__TASK GOAL__: Search term "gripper": please show all lines in the listing that contain it.
--- DATA PROVIDED Enclosed Below ---
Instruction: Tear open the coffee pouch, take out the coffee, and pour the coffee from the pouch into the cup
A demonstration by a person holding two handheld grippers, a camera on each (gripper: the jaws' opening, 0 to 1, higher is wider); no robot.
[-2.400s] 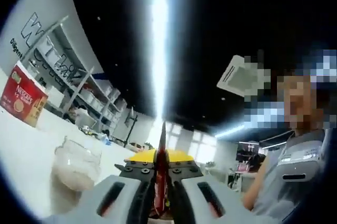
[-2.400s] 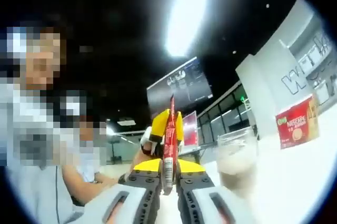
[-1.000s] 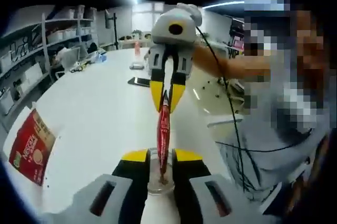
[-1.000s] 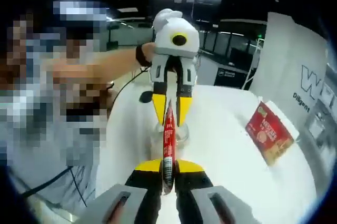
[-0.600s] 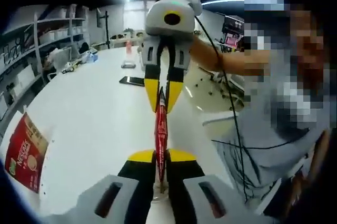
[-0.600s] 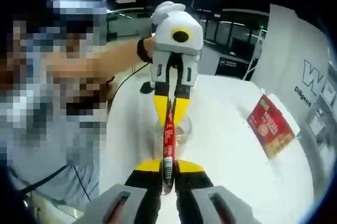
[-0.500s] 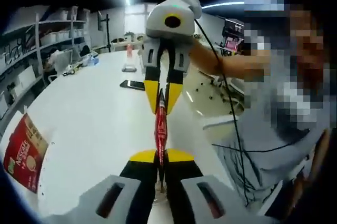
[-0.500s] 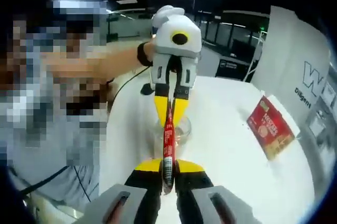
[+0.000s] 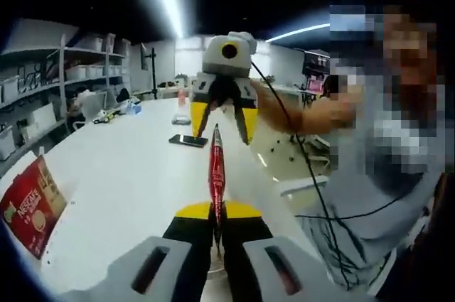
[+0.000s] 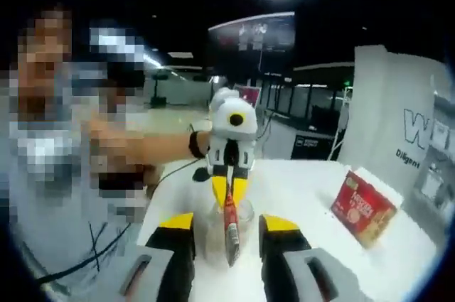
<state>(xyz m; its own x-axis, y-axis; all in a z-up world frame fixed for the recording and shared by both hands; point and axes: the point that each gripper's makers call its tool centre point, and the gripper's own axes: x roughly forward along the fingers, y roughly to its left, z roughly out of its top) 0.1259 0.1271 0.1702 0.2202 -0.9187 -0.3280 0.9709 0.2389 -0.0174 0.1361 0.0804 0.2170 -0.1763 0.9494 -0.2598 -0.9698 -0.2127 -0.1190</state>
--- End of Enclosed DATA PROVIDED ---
__ANSWER SECTION__:
A demonstration by a person holding two handheld grippers, a camera on each (gripper: the jaws' opening, 0 to 1, higher is wider); no robot.
<state>(xyz m; its own x-axis, y-axis; all in a z-up world frame fixed for the recording and shared by both hands; point and axes: the point that each gripper's makers call its tool centre point, and the gripper's own axes: x roughly forward along the fingers, y roughly to its left, z roughly out of its top) 0.1259 0.1271 0.1702 0.2202 -0.9187 -0.3280 0.9709 0.2389 -0.0174 0.1361 0.0804 0.2170 -0.1763 0.9494 -0.2598 -0.9698 -0.2127 -0.1190</state>

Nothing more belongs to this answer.